文明が進むほど災害がその激烈の度を増す 寺田寅彦の警句





しかし、実際はどうでしょう。たとえば近年頻発する集中豪雨では、河川の氾濫(はんらん)や土砂災害による被害が大きくなっています。別の言い方をすれば、私たちはどんどん災害に弱くなっている。



寺田は、文明の進化を妄信している人間自身が、災害が大きくなる、その原因を作っているのだと指摘します。「文明が進むに従って人間は次第に自然を征服しようとする野心を生じた」と書いたあと寺田はこう記しています。
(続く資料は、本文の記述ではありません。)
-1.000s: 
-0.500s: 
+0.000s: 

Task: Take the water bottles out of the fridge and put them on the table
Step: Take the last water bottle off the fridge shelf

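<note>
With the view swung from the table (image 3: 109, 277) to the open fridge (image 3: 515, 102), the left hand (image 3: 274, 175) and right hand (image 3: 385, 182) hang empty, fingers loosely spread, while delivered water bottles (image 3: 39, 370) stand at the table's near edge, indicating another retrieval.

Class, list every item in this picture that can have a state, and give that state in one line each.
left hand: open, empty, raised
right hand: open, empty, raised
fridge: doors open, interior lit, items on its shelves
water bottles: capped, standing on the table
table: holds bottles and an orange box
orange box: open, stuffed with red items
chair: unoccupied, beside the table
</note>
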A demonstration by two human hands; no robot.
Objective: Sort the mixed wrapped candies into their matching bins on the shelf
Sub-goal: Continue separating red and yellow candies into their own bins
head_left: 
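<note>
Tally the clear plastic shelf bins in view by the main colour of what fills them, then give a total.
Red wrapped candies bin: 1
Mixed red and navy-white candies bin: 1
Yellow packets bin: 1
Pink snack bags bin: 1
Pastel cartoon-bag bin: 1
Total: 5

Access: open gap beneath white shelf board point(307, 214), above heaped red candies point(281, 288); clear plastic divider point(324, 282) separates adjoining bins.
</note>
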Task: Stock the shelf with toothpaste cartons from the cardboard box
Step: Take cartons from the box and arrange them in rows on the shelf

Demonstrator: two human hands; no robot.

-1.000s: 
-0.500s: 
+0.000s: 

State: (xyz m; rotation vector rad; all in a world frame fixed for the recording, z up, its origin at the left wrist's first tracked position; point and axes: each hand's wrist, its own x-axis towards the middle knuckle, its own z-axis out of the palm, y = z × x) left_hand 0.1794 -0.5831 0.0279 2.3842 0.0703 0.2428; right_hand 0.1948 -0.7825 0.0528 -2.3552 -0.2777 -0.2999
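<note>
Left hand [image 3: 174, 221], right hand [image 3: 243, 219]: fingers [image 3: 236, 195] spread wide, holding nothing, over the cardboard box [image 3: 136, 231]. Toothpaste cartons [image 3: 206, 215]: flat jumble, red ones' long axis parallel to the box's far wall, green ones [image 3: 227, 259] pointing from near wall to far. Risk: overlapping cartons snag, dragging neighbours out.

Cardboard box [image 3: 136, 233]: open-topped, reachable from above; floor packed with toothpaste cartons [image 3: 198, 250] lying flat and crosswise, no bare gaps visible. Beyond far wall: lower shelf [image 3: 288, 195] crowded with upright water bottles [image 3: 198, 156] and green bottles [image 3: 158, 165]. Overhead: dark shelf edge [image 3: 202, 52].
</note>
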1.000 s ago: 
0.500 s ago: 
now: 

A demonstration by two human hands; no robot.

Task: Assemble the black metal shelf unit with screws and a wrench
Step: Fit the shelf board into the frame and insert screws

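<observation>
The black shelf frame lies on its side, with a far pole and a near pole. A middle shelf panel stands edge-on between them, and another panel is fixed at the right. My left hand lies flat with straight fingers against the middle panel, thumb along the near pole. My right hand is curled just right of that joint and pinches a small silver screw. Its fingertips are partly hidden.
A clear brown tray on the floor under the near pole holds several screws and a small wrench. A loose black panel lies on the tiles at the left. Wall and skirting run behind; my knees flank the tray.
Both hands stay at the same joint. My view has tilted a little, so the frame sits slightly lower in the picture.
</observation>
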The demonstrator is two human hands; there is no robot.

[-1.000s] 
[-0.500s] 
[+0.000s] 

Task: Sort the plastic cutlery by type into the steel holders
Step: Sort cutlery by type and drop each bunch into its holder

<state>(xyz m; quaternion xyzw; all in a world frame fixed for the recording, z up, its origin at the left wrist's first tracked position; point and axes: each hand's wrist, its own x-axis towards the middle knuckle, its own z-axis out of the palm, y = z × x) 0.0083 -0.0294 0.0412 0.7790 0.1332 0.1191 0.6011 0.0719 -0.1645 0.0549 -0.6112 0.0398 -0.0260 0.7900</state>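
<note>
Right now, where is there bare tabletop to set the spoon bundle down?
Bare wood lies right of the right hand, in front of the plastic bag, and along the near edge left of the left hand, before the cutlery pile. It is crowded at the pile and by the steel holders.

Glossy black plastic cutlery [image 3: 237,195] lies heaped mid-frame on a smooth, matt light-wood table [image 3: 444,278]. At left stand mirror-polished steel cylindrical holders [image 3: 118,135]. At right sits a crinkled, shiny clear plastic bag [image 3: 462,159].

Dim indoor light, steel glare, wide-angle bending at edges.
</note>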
そうして、重力に逆らい、風圧水力に抗するような色々の造営物を作った。そうしてあっぱれ自然の暴威を封じ込めたつもりになっていると、どうかした拍子(ひょうし)に檻(おり)を破った猛獣の大群のように、自然が暴れ出して高楼を倒潰(とうかい)せしめ堤防を崩壊させて人命を危くし財産を亡ぼす。その災禍を起こさせたもとの起こりは天然に反抗する人間の細工であると言っても不当ではないはずである。
?(「天災と国防」)



文明は、自然を思うままに操ろうとした。それはときに猛獣がいる檻を、自ら壊すようなことになる、というのです。古来、文明は人の住めない場所を、大勢が集(つど)い暮らす都市に造り変えてきました。森の木を伐(き)り、山を削り、あるいは水辺を埋め立て、より豊かな暮らしができるよう、人間の都合で自然を、寺田の言葉でいえば「細工」してきたわけです。